November 6, 2002

The ATSC (Advanced Television Standards Committee) reception and
transmission are now working.

atsc_tx is the transmitter main program.
atsc_rx is the receiver main program.

The transmitter takes an mpeg transport stream and turns it into 16-bit
samples at 21.52 Msamples/sec.  The receiver reads 16-bit samples in
at 21.52 Msamples/sec and produces an mpeg transport stream as its
output.

run_rx is a friendlier interface for running the receiver.  It works
around a buffer alignment problem by padding the mpeg transport stream
packets out to 256 bytes.

test_full_loopback loops back the transmitter into the receiver.  It
will produce a bogus, but syntactically correct transport stream for
its input if you don't already have one.

Have fun!  


# -------------------------------------------------------------------------------
# The notes below are mostly out of date.  Some of them may still
# work, but most don't, or are no longer applicable.

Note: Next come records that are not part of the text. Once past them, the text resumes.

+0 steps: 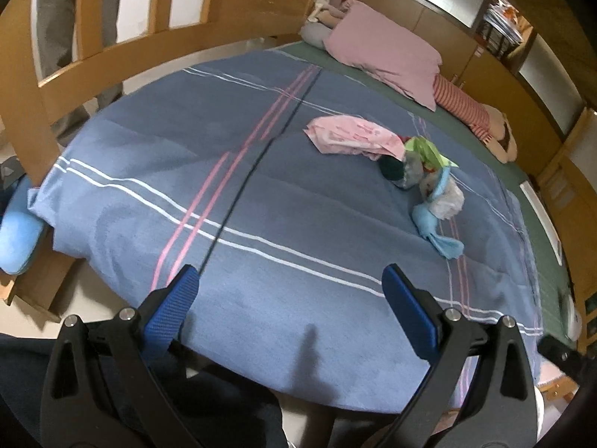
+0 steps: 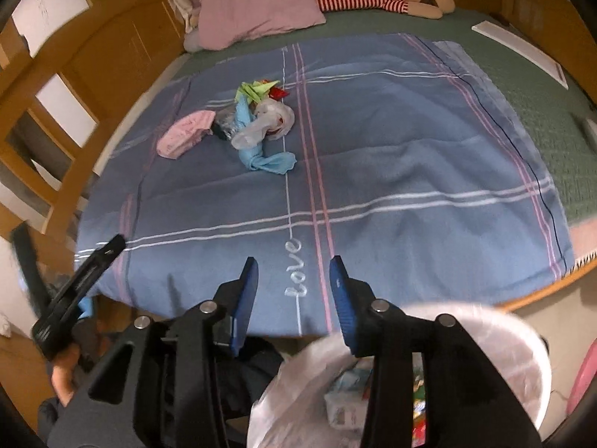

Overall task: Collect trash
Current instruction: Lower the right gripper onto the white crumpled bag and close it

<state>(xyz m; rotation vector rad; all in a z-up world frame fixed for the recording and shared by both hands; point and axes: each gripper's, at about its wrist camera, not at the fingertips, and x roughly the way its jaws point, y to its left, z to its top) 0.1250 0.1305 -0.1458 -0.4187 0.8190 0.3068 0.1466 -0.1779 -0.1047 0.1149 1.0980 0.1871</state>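
Left wrist view: left tool (image 1: 291,291), blue-padded jaws spread wide with nothing between them, poised above the near edge of a bed covered by a blue plaid blanket (image 1: 261,186). Ahead of the tool and to its right, well apart from it, a cluster of trash (image 1: 410,171) lies on the blanket: a crumpled pink wrapper (image 1: 347,136) farthest left, a green wrapper (image 1: 429,151) behind, a dark round item just beside it, a clear plastic bag (image 1: 446,201) and a light-blue wrapper (image 1: 438,231) nearest. Farther ahead, a pink pillow (image 1: 384,59) and a doll in a red-and-white striped garment (image 1: 466,106) rest on the green bedspread. A wooden bed rail (image 1: 112,52) curves to the left of the tool. Right wrist view: right tool (image 2: 294,272), jaws partly apart, nothing between the pads, hanging over the blanket's near edge by the stitched word "love" (image 2: 296,268). Directly below the tool and to its right, a white bin lined with a plastic bag (image 2: 485,321) holds discarded wrappers. The trash cluster lies ahead and left, well apart, uncollected. The left tool shows at the left edge, gripped by a hand (image 2: 63,377).
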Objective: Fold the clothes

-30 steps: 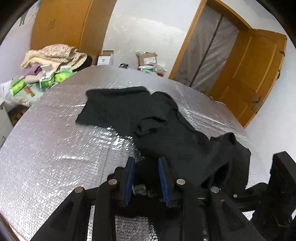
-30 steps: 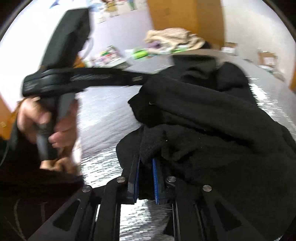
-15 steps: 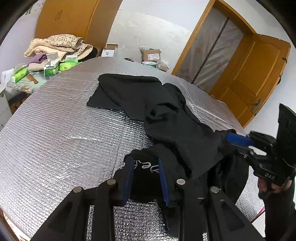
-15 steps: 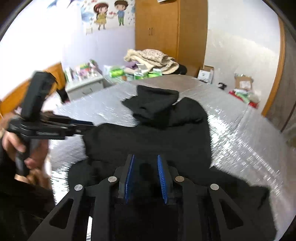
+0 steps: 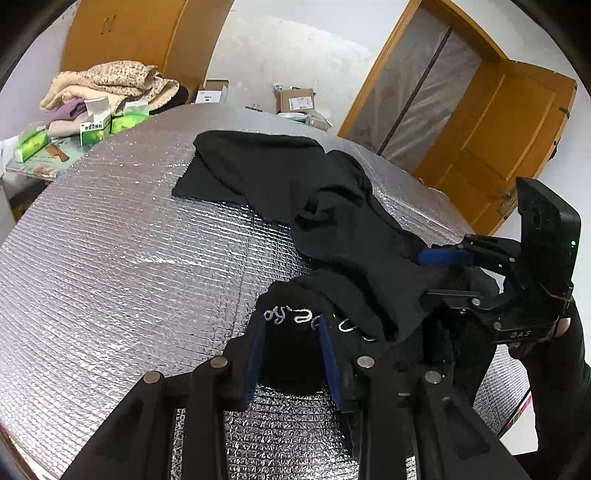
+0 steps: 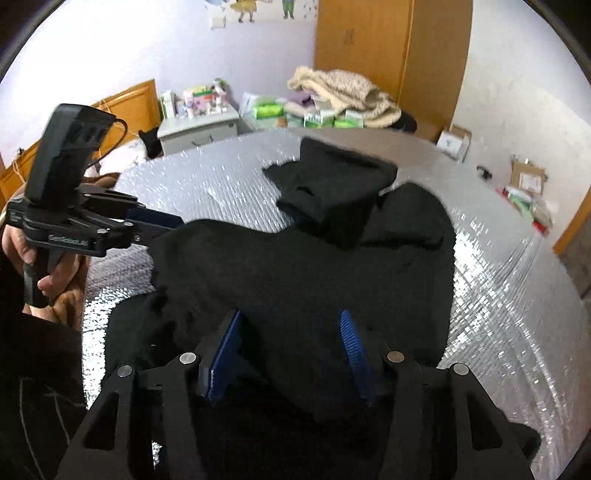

ATSC (Advanced Television System Committee) reception and transmission
code is still being tested and integrated.  It integrates with the
free MPEG stream player "xine" (http://xine.sourceforge.net).  We have
been using the xine-{lib,ui}-0.9.10cvs version, with some patches
that aren't yet included here.

To test the integration between GNU Radio and xine, use:

    ./tcp_server -f inputfile.ts

This will run GNU Radio with a file source (inputfile.ts) and a TCP sink
at port 9000 (which can be changed with the "-p NNN" option).  This process
will start up, then hang until someone connects to the TCP socket.  The
next step is to run:

    xine tcp://127.0.0.1:9000.mpeg2

which tells xine to use TCP to connect to port 9000 on the machine
"127.0.0.1" (traditionally "localhost", i.e. the current machine), expecting
to encounter an MPEG 2 stream.  It will bring up a video window displaying
the "xine" logo.  Press RETURN in that window, or the "Play" button in the
control window that opens when you press the right-hand mouse button.
Xine will connect to the TCP socket and play "inputfile.ts" if everything
is working.  (Of course, you can run the server anywhere on the Internet,
and run xine anywhere else, if you know the server's IP address.)

To test GNU Radio ATSC data stream processing, use the atsc_txstub
and atsc_rxstub programs.  The TX stub is the transmit side of an ATSC
transmitter; the RX stub is the receiver.  The code can be modified to
stack up whatever ATSC modules you are testing.  The stubs take input
from files, and send their output either to a file or to a TCP socket.
So, to test the randomizer, examine the source code of the stubs to make
sure that only the randomizer is connected (using the NWO_CONNECT macro)
between the input source and output sink, and then run:

    ./atsc_txstub -f inputfile.ts -o outputfile.rand

That will randomize the input Transport Stream file and send it to
"outputfile.rand".  You can derandomize it by doing:

    ./atsc_rxstub -f outputfile.rand -o checkit.ts

This takes "outputfile.rand" as input, derandomizes, and feeds it to
"checkit.ts".  Use "cmp" to compare "intputfile.ts" to "checkit.ts";
they should be identical, except perhaps for missing a few bytes on
the end due to buffering bugs inside GNU Radio at end-of-file.

When using the convolutional interleaver (which atsc_txstub and
atsc_rxstub do by default), there is an end-to-end delay of 52 MPEG
packets, each of which is 188 bytes long, between when the transmitter
sends a packet and when the receiver gets it.  Hence, to check for
correctness, start your comparison of the output file by skipping the
first 9776 bytes (52 * 188).  Take a look at ./test_loopback in this
directory.  It runs atsc_txstub, atsc_rxstub and performs the checking
for you.

If instead you wanted to feed the derandomized output Transport Stream 
file to xine for display, you could run:

    ./atsc_rxstub -f outputfile.rand -p 9000

and then run xine as above.

----------------------------------------------------------------

To test the bottom portion of the VSB transmit/receiver path try the
following:

	./make_data	

This does the following:  First, generates fake input for the VSB modulator.
creates random.dseg and field_syncs.dseg, input files which contain
atsc_data_segment's, that is, 3 bit symbols ready for the modulator.
random.dseg consists of two complete fields, including two field
sync segments and 312*2 random normal data segments.

Then, as a second step, this script runs the input through the
vsbtx_weaver VSB modulator and produces random.vsb and
field_syncs.vsb, files of floats which are the actual samples
transmitted.


Now, run the bottom end receiver module.

  ./exp2 -F random.vsb -o /tmp/m0 

[look at the doitx shell script for more info] 

The receiver writes a bunch of binary intermediate data that we
ususally use octave to view.  files of binary floats can be read into
octave using src/utils/read_float_binary.m.  Also see utils.m in this
directory for additional tools.  loadloops is a favorite.  Note that
this isn't ready for prime time, but it's getting there.